Work instruction: Set each line of the data down exactly, please.

##### Given information #####

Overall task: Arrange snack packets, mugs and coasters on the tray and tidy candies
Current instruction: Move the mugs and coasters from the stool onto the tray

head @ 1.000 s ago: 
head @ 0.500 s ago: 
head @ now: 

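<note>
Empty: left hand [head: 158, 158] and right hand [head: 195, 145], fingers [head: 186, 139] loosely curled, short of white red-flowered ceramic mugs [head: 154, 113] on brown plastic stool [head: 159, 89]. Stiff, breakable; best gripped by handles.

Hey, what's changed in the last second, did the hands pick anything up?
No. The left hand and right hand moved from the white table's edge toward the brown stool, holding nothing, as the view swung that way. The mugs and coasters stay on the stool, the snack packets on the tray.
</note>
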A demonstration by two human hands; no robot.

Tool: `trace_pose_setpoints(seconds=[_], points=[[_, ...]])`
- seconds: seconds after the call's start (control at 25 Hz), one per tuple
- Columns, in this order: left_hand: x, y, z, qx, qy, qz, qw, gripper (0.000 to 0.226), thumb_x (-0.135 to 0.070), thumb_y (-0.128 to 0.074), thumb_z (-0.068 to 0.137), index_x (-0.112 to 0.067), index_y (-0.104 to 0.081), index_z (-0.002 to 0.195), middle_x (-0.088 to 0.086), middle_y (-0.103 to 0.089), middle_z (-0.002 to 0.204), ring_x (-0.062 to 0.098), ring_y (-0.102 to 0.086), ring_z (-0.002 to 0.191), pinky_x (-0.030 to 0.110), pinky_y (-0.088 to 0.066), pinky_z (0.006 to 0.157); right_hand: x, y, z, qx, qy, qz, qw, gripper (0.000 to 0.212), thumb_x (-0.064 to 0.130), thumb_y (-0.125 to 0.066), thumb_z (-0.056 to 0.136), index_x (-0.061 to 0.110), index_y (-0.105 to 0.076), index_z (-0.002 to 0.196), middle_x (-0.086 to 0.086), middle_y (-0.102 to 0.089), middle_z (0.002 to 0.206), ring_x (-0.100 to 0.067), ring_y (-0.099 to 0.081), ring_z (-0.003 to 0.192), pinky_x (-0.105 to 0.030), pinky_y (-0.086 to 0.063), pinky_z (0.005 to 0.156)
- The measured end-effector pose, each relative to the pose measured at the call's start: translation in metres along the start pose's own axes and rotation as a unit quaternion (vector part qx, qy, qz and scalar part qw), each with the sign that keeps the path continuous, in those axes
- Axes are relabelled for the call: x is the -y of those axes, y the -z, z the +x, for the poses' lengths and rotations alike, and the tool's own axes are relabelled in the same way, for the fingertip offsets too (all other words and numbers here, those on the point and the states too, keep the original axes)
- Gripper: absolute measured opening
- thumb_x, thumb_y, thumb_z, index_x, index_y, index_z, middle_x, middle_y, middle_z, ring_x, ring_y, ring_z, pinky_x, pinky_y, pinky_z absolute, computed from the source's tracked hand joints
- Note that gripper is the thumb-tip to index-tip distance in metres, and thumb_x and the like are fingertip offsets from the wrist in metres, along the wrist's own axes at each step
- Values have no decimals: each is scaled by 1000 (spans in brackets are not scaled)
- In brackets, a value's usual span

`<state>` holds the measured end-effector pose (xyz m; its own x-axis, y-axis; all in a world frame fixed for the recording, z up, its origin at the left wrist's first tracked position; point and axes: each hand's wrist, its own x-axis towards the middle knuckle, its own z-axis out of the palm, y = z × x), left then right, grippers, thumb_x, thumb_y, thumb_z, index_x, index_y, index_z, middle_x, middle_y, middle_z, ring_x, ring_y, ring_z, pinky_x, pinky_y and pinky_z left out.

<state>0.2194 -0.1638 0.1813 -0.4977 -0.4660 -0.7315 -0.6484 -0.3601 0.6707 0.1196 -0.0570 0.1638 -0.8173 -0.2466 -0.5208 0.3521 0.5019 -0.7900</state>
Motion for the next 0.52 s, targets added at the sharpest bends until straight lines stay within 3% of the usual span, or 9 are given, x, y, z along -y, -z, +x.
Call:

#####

Solution to this problem:
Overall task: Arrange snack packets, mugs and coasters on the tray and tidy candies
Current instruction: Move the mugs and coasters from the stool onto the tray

head @ 1.000 s ago: 
head @ 0.500 s ago: 
head @ now: 

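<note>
Empty: left hand [head: 158, 158] and right hand [head: 195, 145], fingers [head: 186, 139] loosely curled, short of white red-flowered ceramic mugs [head: 154, 113] on brown plastic stool [head: 159, 89]. Stiff, breakable; best gripped by handles.

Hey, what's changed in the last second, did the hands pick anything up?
No. The left hand and right hand moved from the white table's edge toward the brown stool, holding nothing, as the view swung that way. The mugs and coasters stay on the stool, the snack packets on the tray.
</note>
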A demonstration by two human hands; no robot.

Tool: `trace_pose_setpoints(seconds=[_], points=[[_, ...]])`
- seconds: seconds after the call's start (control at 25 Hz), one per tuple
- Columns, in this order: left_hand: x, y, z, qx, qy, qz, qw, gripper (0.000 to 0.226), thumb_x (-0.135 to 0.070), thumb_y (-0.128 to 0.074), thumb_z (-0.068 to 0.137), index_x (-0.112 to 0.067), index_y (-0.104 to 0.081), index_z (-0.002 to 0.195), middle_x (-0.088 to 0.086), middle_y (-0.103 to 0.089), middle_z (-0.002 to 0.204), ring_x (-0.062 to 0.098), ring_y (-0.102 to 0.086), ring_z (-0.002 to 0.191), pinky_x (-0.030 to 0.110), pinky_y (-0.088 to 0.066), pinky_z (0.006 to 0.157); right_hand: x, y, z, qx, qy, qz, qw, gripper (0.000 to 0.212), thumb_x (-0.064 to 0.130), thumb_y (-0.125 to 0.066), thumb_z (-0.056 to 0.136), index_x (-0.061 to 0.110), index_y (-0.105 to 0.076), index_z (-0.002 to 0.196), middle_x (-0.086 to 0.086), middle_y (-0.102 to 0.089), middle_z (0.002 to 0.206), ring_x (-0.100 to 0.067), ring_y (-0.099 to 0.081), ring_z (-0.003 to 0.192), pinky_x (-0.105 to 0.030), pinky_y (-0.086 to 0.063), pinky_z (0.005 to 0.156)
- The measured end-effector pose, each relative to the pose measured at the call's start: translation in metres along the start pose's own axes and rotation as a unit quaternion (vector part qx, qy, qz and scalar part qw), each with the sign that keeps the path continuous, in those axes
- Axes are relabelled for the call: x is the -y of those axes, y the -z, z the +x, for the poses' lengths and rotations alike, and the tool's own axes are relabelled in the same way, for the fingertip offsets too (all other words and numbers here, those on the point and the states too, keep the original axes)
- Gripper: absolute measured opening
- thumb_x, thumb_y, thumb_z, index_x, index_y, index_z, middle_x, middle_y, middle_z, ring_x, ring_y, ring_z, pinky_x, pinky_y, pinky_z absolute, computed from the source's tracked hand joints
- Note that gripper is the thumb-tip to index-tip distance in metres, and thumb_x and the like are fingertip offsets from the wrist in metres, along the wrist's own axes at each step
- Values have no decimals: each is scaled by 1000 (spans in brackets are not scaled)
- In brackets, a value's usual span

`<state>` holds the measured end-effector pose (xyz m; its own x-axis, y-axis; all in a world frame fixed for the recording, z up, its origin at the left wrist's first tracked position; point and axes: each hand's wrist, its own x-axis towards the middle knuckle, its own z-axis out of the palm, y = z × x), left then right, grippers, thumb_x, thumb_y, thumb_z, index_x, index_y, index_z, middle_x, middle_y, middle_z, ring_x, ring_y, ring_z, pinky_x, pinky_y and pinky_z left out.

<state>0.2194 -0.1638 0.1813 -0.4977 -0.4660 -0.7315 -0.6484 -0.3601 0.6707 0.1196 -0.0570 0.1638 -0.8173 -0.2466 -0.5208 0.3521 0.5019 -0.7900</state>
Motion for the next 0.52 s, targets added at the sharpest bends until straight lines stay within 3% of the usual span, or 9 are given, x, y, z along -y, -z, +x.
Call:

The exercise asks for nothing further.